KARACHI: Pakistan’s liquefied natural gas (LNG) imports surged 123.3 percent to $1.19 billion in the first four months of the fiscal year (July-October 2018-2019) as the country opts for imported gas to bridge the gas shortfall of around 3.0 billion cubic feet/day.

For the month of October 2018 alone, liquefied natural gas (LNG) imports stood at $24.5 million.

State owned Pakistan LNG Limited (PLL) has invited bids from international suppliers for the supply of three liquid natural gas (LNG) cargoes of 140,000 cubic meters each for January-February 2019 on a delivered ex-ship (DES) basis at Port Qasim Karachi.

The first delivery window is from January 21-22, the second from February 03-04 and the third from February 21-211, 2019 for spot purchase. The bids will be opened on December 05, 2018. The cargoes will be delivered on a DES basis to Pakistan Gas Port Consortium Terminal at Port Qasim.

It may be mentioned here that PLL had invited bids for five 140,000 cubic meters of LNG supplies in its last tender issued in June 2018.

Pakistan is expected to face gas shortages this winter despite having two operational FSRUs.

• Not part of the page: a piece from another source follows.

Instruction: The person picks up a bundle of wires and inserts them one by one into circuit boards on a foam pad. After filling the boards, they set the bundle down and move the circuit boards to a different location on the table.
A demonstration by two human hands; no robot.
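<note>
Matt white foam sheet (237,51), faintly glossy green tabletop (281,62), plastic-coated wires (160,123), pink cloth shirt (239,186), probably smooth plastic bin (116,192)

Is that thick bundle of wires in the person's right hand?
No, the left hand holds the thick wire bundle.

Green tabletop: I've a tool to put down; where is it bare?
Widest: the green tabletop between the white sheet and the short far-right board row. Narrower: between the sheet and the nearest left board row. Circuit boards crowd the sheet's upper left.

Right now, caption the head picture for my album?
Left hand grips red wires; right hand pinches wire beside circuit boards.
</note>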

The country’s Oil & Gas Regulatory Authority (OGRA) has suggested that Pakistan’s growing number of gas customers is placing a severe strain on its infrastructure and affecting the availability of the fuel.

Industrial users have already been warned that their supply could be cut during the winter months to ensure there is enough gas for the residential sector.

Pakistan’s overall oil import bill increased by 16.8 percent year-on-year to $5.17 billion during the first four months of the current fiscal year (July-October 2018-19) largely due to the rise in global oil prices.

In terms of quantity, petroleum products fell by 40.33 percent to 3.65 million tonnes while that of petroleum crude was down 11.33 percent to 3.17 million tonnes.

The data breakdown shows that the surge in the petroleum group bill was driven by crude oil, soaring by 44.97 percent to $1.68 billion during July-October as against $1.16 billion over the corresponding months of last year.

The import of petroleum products during the period clocked at $2.23 billion compared with imports of $2.63 billion in the same period last year.

It may be mentioned here overall petroleum products sales declined 32 percent to 1.65 million tons in October 2018, primarily because of shifting of power generation from furnace oil (FO) to RLNG and coal based generation resulting in lower demand of FO.